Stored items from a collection

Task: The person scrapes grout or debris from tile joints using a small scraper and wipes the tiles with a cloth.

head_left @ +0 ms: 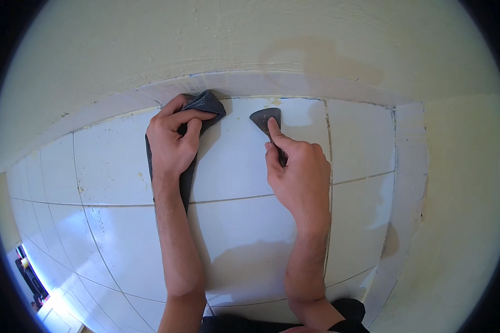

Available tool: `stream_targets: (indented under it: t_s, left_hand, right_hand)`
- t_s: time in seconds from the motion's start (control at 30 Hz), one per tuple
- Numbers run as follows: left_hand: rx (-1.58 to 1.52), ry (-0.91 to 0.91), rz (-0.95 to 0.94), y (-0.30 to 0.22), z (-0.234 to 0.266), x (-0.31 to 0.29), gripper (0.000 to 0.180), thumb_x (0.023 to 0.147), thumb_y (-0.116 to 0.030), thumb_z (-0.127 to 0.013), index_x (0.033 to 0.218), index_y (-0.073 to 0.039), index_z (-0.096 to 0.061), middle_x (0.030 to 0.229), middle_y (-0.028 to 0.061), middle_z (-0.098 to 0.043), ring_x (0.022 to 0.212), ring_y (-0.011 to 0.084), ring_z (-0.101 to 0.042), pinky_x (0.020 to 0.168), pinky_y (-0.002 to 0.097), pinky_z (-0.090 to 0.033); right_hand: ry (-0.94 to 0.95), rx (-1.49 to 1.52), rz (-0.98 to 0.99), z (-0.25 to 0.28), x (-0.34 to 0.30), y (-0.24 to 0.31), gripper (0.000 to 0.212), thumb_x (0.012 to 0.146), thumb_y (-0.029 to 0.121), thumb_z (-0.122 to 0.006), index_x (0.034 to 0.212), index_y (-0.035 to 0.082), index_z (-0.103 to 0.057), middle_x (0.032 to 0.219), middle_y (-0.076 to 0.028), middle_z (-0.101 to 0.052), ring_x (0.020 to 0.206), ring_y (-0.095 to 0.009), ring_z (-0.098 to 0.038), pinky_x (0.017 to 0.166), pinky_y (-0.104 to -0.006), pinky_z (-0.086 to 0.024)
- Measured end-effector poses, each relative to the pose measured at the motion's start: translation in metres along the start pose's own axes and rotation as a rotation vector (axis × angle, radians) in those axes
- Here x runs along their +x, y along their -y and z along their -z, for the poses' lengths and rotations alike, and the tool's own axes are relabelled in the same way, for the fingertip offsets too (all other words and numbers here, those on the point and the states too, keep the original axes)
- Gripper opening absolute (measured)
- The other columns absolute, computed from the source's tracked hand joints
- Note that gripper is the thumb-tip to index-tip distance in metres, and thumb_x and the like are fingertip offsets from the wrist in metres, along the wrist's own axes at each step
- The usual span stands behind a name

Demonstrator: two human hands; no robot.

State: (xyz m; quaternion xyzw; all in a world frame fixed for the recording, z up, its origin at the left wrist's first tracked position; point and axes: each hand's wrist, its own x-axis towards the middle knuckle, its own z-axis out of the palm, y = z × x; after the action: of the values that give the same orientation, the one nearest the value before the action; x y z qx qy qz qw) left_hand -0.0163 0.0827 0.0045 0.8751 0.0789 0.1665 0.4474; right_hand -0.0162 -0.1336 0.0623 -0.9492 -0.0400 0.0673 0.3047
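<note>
My left hand (173, 136) is closed on a dark grey cloth (208, 105), pressing it near the top edge of the white tiles. Part of the cloth hangs down behind my left wrist. To its right, my right hand (300, 172) grips a scraper (266, 117) with a dark, flared blade. The index finger lies along the blade, which rests against or just over a tile (233, 161); I cannot tell whether it touches. Most of the scraper's handle is hidden in my fist. Yellowish residue (273, 102) marks the tile's upper edge just above the blade.
A pale border strip (250, 83) runs along the tiles' top, and another strip (411, 161) goes down the right side. Beyond them is a cream painted wall (222, 39). Brown specks dot the left tiles (116, 150). Dark objects (30, 277) stand in brightness at lower left.
</note>
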Motion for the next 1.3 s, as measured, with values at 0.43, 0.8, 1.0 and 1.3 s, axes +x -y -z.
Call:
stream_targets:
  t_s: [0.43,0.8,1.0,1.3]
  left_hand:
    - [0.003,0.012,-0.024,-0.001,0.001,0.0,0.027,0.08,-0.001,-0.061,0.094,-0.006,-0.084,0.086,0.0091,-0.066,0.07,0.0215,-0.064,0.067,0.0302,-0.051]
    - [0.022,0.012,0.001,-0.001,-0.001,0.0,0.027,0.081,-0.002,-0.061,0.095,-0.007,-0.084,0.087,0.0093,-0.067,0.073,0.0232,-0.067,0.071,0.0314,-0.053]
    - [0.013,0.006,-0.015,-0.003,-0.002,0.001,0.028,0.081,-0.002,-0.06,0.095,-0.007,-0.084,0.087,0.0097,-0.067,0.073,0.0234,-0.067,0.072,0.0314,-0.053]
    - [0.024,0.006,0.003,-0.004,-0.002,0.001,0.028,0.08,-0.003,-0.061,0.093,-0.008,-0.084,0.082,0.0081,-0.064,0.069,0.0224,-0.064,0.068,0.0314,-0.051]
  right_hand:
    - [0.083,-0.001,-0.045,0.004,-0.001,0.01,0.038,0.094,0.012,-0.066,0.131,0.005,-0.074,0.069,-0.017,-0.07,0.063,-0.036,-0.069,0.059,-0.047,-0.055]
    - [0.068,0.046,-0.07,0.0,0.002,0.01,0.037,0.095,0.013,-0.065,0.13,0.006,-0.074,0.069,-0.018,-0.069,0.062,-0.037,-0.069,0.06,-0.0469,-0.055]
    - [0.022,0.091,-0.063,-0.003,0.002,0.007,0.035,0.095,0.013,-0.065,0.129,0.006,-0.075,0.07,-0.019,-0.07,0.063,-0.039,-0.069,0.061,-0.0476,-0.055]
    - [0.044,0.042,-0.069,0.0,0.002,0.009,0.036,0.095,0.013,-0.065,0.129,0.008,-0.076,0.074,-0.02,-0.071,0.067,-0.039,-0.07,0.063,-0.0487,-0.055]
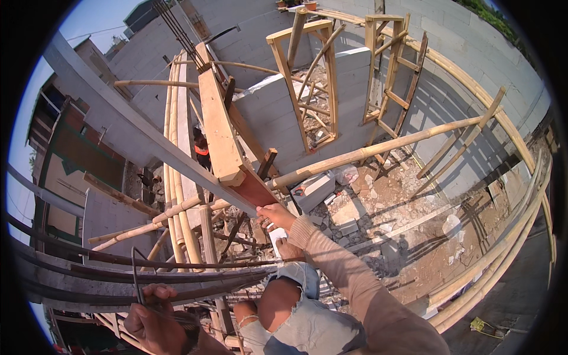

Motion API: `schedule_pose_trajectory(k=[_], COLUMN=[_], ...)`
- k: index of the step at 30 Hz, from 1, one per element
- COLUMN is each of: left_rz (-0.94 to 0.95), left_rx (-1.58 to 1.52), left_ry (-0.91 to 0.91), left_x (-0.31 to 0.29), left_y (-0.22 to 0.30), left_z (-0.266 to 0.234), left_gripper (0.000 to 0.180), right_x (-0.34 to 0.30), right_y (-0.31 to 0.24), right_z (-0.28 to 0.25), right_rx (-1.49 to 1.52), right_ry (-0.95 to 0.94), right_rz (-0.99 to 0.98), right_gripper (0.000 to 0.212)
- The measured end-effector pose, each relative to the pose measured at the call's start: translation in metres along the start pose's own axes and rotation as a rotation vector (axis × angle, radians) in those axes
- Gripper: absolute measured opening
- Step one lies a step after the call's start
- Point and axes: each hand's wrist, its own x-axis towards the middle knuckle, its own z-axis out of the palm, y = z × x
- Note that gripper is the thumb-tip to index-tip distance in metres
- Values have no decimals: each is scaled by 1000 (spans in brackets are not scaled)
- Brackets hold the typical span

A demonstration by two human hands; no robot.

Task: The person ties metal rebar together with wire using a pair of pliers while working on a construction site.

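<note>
My left hand (155, 316), at the lower left, is closed around a thin metal rod (137, 273) with a bent upper end. My right hand (277, 217), reaching out on a brown-sleeved arm, grips the near edge of a wooden board (258, 192) with a reddish-brown face. That board adjoins the end of a long pale timber formwork (218, 121) running away from me. A long grey bar (171, 152) slants from the upper left to just beside my right hand. Dark steel bars (195, 264) pass close above my left hand.
Bamboo poles (378, 151) cross the space, some bundled at the right (497, 254). Below lie rubble (367, 213) and a grey block (313, 190). Wooden frames (302, 89) and a ladder (408, 89) stand by grey block walls (473, 118). A person in orange (202, 151) is partly hidden below.
</note>
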Motion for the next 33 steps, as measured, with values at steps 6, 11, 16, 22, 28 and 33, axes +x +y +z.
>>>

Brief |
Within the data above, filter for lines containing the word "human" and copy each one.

Exercise solution |
Demonstrator: two human hands; no robot.
A demonstration by two human hands; no robot.

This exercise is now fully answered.